Reproduce the lines below exactly. Skip images.

↓

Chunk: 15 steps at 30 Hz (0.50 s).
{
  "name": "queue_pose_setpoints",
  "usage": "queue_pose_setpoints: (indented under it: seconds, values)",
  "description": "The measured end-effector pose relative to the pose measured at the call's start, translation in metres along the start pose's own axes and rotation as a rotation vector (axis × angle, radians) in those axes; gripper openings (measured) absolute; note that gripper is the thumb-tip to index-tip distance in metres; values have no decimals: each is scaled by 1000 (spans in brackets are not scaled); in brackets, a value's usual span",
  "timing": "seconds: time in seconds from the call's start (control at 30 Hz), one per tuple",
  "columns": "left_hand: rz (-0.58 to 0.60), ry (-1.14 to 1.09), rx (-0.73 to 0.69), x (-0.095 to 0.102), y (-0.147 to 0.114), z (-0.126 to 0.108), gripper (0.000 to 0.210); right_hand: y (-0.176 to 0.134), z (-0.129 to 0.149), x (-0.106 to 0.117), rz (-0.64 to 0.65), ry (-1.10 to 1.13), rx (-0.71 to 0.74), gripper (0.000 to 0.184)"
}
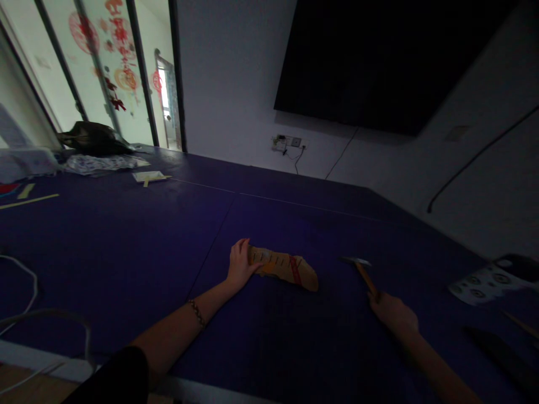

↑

Response to the exercise -
Chunk: 15 steps at 30 Hz (0.50 s).
{
  "name": "queue_pose_setpoints",
  "usage": "queue_pose_setpoints: (indented under it: seconds, values)",
  "description": "The measured end-effector pose relative to the pose measured at the call's start, translation in metres along the start pose's own axes and rotation as a rotation vector (axis × angle, radians) in those axes; gripper openings (measured) absolute; note that gripper is the thumb-tip to index-tip distance in metres; values have no decimals: each is scaled by 1000 (spans in brackets are not scaled); in brackets, a value's usual span",
  "timing": "seconds: time in seconds from the call's start (control at 30 Hz), one per tuple",
  "columns": "left_hand: rz (-0.58 to 0.60), ry (-1.14 to 1.09), rx (-0.73 to 0.69), x (-0.095 to 0.102), y (-0.147 to 0.114), z (-0.126 to 0.108), gripper (0.000 to 0.210); right_hand: y (-0.176 to 0.134), z (-0.129 to 0.149), x (-0.106 to 0.117), rz (-0.64 to 0.65), ry (-1.10 to 1.13), rx (-0.71 to 0.74), gripper (0.000 to 0.184)"
}

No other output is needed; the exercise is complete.